Our client builds reliability and maintenance solutions for manufacturing plants. The data collected from these plants are high in volume and frequency.

Business Need

  • The Database kept running out of storage space and we reached AWS limits for maximum disk space allowed. We needed to implement a solution that lets us scale horizontally to minimize downtime and keep performance optimal.
  • Upgrading the database versions. The existing database was on postgres version 11 and timescale version 1.7. Both are not supported anymore and we had to move to a version which is still maintained.

Challenges

  • Critical Data was inserted every millisecond. We could not afford to lose this data. We had to strive for minimal or 0 downtime.
  • The volume of data was around 40TB and continuously growing.
  • We could not use a managed service.
  • The scope for data deletion was tricky. While the entire data was not needed for queries, it was still required to be kept for compliance reasons.
  • Sharding came up as an integral component of our solution. We decided to use the organization as part of the sharding key. However, this column was not directly present in any table, and updating the existing table had certain restrictions in the legacy TimescaleDB.
  • Logical replication was a challenge as our source and destination had to be on different versions of the database and we also had to shard data across multiple nodes.

Prerequisite understanding

We will have to explain a few terms for the following sections to make sense. Feel free to skip the parts you already know.

Time-series data

Time-series data represents how a system, process, or behavior changes over time. For example, if you are taking measurements from a temperature gauge every five minutes, you are collecting time-series data. Another common example is stock price changes or even the battery life of your smartphone. As these measurements change over time, each data point is recorded alongside its timestamp, allowing it to be measured, analyzed, and visualized.

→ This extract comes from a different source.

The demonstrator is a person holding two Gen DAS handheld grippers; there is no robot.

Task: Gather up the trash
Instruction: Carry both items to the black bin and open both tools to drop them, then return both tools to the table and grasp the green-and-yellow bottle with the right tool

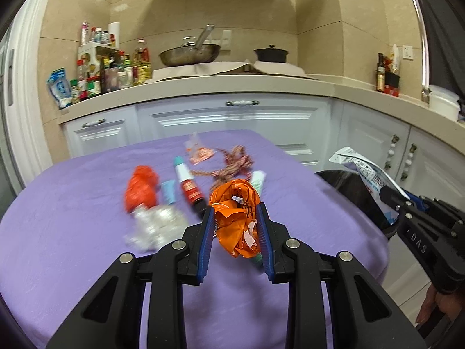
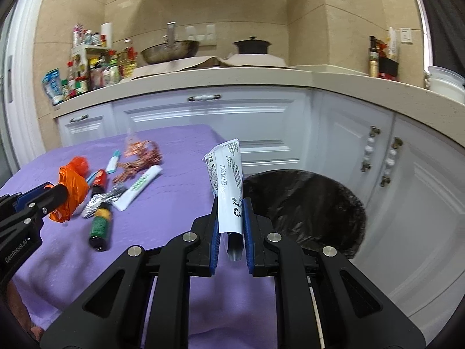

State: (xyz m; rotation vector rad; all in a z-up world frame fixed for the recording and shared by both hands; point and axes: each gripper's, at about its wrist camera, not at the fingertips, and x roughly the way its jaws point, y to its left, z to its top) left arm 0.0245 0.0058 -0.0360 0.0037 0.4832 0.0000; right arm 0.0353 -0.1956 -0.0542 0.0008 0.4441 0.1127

While databases have always had time fields, specialized databases for handling time series data can make your database work more effectively. Examples of various time-series databases are TimescaleDB, InfluxDB, and Prometheus.

TimescaleDB

TimescaleDB is an extension for PostgreSQL that enables time-series workloads, increasing ingest, query, storage, and analytics performance. This characteristic of being built on top of PostgreSQL is one of its key differentiating factors from other time series databases. It allows you to use the familiarity of battle-tested PostgreSQL features like SQL with its query optimizer (as opposed to another domain-specific language like flux in InfluxDB), replication, and interoperability with other PostgreSQL extensions.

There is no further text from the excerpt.